* Task instructions: Could you copy the whole listing below exactly as written?

* Records provided:
__________________________________________________

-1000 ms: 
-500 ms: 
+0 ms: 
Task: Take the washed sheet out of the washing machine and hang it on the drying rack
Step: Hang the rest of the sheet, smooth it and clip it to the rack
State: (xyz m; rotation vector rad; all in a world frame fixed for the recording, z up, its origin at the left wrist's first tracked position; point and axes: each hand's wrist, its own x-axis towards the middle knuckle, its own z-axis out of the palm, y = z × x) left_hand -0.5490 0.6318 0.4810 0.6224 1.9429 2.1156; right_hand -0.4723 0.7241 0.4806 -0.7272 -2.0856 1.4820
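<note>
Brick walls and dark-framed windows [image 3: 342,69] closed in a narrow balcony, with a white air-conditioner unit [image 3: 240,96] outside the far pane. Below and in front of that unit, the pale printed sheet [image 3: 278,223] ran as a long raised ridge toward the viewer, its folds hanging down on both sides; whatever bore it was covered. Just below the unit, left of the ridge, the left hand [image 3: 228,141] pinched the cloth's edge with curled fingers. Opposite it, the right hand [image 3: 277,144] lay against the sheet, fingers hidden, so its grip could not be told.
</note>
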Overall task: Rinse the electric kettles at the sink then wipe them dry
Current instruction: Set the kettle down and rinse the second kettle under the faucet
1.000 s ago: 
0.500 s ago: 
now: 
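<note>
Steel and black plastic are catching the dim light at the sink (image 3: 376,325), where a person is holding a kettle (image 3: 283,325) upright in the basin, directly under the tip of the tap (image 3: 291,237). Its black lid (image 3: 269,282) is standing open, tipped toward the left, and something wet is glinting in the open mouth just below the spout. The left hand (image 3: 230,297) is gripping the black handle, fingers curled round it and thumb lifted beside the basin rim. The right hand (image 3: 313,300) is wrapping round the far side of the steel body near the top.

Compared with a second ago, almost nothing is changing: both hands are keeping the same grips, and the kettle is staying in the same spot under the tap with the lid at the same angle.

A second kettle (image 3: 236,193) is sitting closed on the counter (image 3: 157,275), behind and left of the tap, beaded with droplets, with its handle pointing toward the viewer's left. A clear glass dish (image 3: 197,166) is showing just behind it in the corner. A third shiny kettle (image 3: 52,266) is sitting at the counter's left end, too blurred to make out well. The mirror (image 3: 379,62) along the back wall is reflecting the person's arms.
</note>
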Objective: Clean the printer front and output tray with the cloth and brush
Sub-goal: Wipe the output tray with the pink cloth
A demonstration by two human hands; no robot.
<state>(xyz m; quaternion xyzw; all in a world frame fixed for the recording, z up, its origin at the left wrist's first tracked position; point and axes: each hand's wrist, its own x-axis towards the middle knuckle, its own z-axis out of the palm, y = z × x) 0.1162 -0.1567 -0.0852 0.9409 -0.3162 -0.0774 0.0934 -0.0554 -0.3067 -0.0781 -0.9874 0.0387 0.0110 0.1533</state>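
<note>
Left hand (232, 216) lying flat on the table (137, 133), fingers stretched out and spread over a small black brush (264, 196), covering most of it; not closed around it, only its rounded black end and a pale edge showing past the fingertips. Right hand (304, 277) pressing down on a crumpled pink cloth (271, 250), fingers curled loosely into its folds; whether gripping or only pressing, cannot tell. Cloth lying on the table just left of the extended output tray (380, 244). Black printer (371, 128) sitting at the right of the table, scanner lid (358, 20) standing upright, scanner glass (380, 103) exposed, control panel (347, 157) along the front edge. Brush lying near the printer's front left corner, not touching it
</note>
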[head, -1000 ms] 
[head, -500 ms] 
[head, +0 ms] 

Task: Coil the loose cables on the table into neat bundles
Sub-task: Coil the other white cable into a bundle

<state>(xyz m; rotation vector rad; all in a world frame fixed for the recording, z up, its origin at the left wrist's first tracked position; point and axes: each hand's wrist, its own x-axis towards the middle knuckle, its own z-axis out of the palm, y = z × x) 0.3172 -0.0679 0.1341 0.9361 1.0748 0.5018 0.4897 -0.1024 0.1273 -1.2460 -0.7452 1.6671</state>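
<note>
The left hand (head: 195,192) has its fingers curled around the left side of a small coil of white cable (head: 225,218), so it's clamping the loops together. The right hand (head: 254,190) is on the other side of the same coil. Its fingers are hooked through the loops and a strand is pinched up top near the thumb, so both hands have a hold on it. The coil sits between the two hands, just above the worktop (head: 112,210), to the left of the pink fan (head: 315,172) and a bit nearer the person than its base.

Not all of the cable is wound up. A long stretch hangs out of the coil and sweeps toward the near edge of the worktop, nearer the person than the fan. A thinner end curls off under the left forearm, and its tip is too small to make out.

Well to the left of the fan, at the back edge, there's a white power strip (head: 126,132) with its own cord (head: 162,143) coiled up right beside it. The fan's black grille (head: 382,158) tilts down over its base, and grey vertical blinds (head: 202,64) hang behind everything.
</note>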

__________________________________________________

* Exercise response:
-1000 ms: 
-500 ms: 
+0 ms: 
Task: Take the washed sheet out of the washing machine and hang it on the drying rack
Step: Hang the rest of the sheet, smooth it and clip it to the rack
State: (xyz m; rotation vector rad; all in a world frame fixed for the recording, z up, its origin at the left wrist's first tracked position; point and axes: each hand's wrist, its own x-axis towards the middle knuckle, its own z-axis out of the palm, y = z × x) left_hand -0.5490 0.6318 0.4810 0.6224 1.9429 2.1156; right_hand -0.4723 0.7241 0.4806 -0.7272 -2.0856 1.4820
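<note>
Brick walls and dark-framed windows [image 3: 342,69] closed in a narrow balcony, with a white air-conditioner unit [image 3: 240,96] outside the far pane. Below and in front of that unit, the pale printed sheet [image 3: 278,223] ran as a long raised ridge toward the viewer, its folds hanging down on both sides; whatever bore it was covered. Just below the unit, left of the ridge, the left hand [image 3: 228,141] pinched the cloth's edge with curled fingers. Opposite it, the right hand [image 3: 277,144] lay against the sheet, fingers hidden, so its grip could not be told.
</note>
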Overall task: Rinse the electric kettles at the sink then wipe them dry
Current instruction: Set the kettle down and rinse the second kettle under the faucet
1.000 s ago: 
0.500 s ago: 
now: 
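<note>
Steel and black plastic are catching the dim light at the sink (image 3: 376,325), where a person is holding a kettle (image 3: 283,325) upright in the basin, directly under the tip of the tap (image 3: 291,237). Its black lid (image 3: 269,282) is standing open, tipped toward the left, and something wet is glinting in the open mouth just below the spout. The left hand (image 3: 230,297) is gripping the black handle, fingers curled round it and thumb lifted beside the basin rim. The right hand (image 3: 313,300) is wrapping round the far side of the steel body near the top.

Compared with a second ago, almost nothing is changing: both hands are keeping the same grips, and the kettle is staying in the same spot under the tap with the lid at the same angle.

A second kettle (image 3: 236,193) is sitting closed on the counter (image 3: 157,275), behind and left of the tap, beaded with droplets, with its handle pointing toward the viewer's left. A clear glass dish (image 3: 197,166) is showing just behind it in the corner. A third shiny kettle (image 3: 52,266) is sitting at the counter's left end, too blurred to make out well. The mirror (image 3: 379,62) along the back wall is reflecting the person's arms.
</note>
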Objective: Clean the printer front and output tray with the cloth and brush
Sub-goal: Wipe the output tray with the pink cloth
A demonstration by two human hands; no robot.
<state>(xyz m; quaternion xyzw; all in a world frame fixed for the recording, z up, its origin at the left wrist's first tracked position; point and axes: each hand's wrist, its own x-axis towards the middle knuckle, its own z-axis out of the palm, y = z × x) 0.1162 -0.1567 -0.0852 0.9409 -0.3162 -0.0774 0.0934 -0.0554 -0.3067 -0.0781 -0.9874 0.0387 0.0110 0.1533</state>
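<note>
Left hand (232, 216) lying flat on the table (137, 133), fingers stretched out and spread over a small black brush (264, 196), covering most of it; not closed around it, only its rounded black end and a pale edge showing past the fingertips. Right hand (304, 277) pressing down on a crumpled pink cloth (271, 250), fingers curled loosely into its folds; whether gripping or only pressing, cannot tell. Cloth lying on the table just left of the extended output tray (380, 244). Black printer (371, 128) sitting at the right of the table, scanner lid (358, 20) standing upright, scanner glass (380, 103) exposed, control panel (347, 157) along the front edge. Brush lying near the printer's front left corner, not touching it
</note>
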[head, -1000 ms] 
[head, -500 ms] 
[head, +0 ms] 

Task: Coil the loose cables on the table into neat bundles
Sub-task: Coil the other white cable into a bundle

<state>(xyz m; rotation vector rad; all in a world frame fixed for the recording, z up, its origin at the left wrist's first tracked position; point and axes: each hand's wrist, its own x-axis towards the middle knuckle, its own z-axis out of the palm, y = z × x) 0.3172 -0.0679 0.1341 0.9361 1.0748 0.5018 0.4897 -0.1024 0.1273 -1.2460 -0.7452 1.6671</state>
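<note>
The left hand (head: 195,192) has its fingers curled around the left side of a small coil of white cable (head: 225,218), so it's clamping the loops together. The right hand (head: 254,190) is on the other side of the same coil. Its fingers are hooked through the loops and a strand is pinched up top near the thumb, so both hands have a hold on it. The coil sits between the two hands, just above the worktop (head: 112,210), to the left of the pink fan (head: 315,172) and a bit nearer the person than its base.

Not all of the cable is wound up. A long stretch hangs out of the coil and sweeps toward the near edge of the worktop, nearer the person than the fan. A thinner end curls off under the left forearm, and its tip is too small to make out.

Well to the left of the fan, at the back edge, there's a white power strip (head: 126,132) with its own cord (head: 162,143) coiled up right beside it. The fan's black grille (head: 382,158) tilts down over its base, and grey vertical blinds (head: 202,64) hang behind everything.
</note>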

This exercise is now finished, and nothing remains to add.